May 01, 2011

Whole Wheat Pancakes - Two Recipes

Whole Wheat Banana Pancakes from 100 Days of Real Food

  • 2 cups whole-wheat flour
  • 2 teaspoons baking powder
  • 1 ½ teaspoons baking soda
  • ½ teaspoon of fine sea salt
  • 1 teaspoon ground flaxseed (optional)
  • 1 tablespoon honey
  • 2 large eggs, lightly beaten
  • 1 ¾ cups milk (you can use any kind – skim, 2% or whole)
  • 2 tablespoons unsalted butter, melted + butter for frying
  • 2 ripe bananas, mashed
  • 100% pure maple syrup for serving
In a large bowl, whisk together the flour, baking powder, baking soda, salt, and ground flaxseed. Stir until well mixed and then make a well (hole) in the center of the bowl by spreading the flour mixture to the sides of the bowl. Pour the honey, eggs, milk, and 2 tablespoons of melted butter into the well, then gradually whisk from the center outward until the ingredients are well combined but still a little lumpy. Do not over mix the batter. Very gently fold in the mashed bananas (and/or other berries).
Preheat a non-stick or cast iron griddle (or sauté pan) over medium-high heat. Set electric griddles at 370 degrees F. Your cooking surface will be ready when a drop of water flicked onto the surface dances and evaporates instantly. Allow some butter to melt then ladle the pancake batter forming circles on the griddle or pan.
When the pancakes have begun to bubble in the center and the underside is golden brown, use your spatula to flip them. Cook until the 2nd side is golden brown, and then keep on a platter in a warm oven (200 degrees F) while you cook the remaining pancakes. Serve with warm maple syrup and a side of fruit. And freeze the leftovers for another day!

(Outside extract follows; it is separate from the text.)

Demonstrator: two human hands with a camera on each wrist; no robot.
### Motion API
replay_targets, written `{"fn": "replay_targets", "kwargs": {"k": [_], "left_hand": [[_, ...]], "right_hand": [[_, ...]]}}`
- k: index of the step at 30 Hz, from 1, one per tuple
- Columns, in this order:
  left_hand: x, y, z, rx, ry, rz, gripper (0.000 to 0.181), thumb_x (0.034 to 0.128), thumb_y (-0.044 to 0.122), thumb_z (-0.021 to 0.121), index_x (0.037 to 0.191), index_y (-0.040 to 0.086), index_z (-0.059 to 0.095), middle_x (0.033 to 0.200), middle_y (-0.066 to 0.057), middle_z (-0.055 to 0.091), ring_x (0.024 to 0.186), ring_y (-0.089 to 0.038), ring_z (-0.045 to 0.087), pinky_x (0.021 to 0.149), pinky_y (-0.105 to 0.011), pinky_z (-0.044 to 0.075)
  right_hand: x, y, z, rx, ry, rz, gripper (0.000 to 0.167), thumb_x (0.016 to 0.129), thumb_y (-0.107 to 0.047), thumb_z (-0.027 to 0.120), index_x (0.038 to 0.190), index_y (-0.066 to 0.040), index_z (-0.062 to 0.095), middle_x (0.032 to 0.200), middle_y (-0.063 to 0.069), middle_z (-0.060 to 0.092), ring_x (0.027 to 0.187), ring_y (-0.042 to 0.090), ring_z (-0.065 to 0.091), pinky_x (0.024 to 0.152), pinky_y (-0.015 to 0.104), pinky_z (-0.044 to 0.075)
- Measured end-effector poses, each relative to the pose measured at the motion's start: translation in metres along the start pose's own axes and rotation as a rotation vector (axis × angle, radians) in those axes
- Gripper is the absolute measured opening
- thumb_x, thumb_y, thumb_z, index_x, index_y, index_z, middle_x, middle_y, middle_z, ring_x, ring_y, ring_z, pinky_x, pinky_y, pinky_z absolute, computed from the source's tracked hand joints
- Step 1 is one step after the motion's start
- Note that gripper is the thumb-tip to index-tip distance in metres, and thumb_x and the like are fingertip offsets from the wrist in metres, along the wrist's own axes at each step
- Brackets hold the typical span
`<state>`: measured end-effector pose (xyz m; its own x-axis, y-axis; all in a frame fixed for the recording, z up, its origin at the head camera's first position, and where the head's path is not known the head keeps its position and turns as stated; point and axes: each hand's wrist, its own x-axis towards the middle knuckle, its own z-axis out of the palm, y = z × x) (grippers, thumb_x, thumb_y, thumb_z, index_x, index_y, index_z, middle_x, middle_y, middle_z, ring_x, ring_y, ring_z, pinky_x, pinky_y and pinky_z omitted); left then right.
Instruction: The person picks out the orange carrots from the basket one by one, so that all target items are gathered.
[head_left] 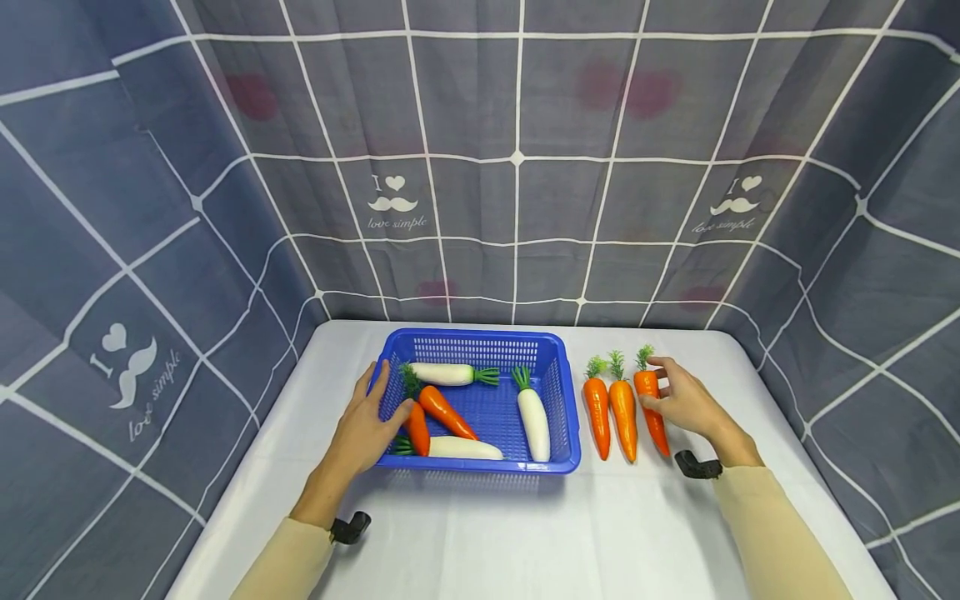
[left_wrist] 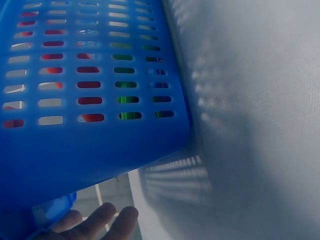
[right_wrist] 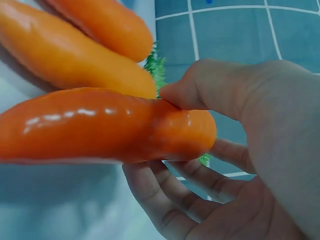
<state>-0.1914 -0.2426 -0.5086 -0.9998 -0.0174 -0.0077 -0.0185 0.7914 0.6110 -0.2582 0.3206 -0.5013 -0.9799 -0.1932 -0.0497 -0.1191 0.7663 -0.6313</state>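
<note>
Three carrots stand side by side right of the basket in the head view: the left carrot [head_left: 597, 417], the middle carrot [head_left: 623, 421] and the right carrot [head_left: 654, 423]. My right hand [head_left: 686, 404] pinches the right carrot near its leafy top; in the right wrist view, thumb and fingers of the hand [right_wrist: 225, 165] lie on either side of this carrot [right_wrist: 100, 125]. At the blue basket's [head_left: 480, 467] left rim rests my left hand [head_left: 367, 429], its fingers extended and thumb over the edge. The left wrist view shows fingertips of the hand [left_wrist: 95, 225] beside the basket wall [left_wrist: 100, 150].
Inside the basket lie an upper white radish [head_left: 442, 374], a right white radish [head_left: 534, 425], a lower white radish [head_left: 461, 448] and two carrots [head_left: 446, 412]. A white cloth [head_left: 510, 533] covers the table. Grey checked curtains [head_left: 465, 108] surround it at the back and sides.
</note>
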Motion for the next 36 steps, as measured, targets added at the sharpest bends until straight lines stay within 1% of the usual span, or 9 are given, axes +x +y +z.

Whole Wheat Pancakes from Make Healthy Meals

Make that breakfast favorite just a little bit healthier. Still not exactly healthy, but an improvement. Mix in some berries to add a little something more. You can use other fruits as a topping, with whipped cream or syrup if you need that sweet taste.

1 cup whole wheat flour

1 tablespoon common granulated sugar

2 teaspoons baking powder

1/4 teaspoon salt

1 egg

1 cup milk

2 tablespoons oil

additional oil for frying

Oil a frying pan. Mix the flour, sugar, baking powder and salt in one bowl. In another bowl, scramble the egg, then add the milk and the 2 tablespoons of oil. Mix the dry and wet ingredients together, well enough to eliminate dry spots but no more.

Heat the frying pan to medium temperature. Pour a pancake. The pancake will bubble. When the bubbling settles down and the edges are slightly dry, flip the pancake. When the pancake looks done, remove it and start another one.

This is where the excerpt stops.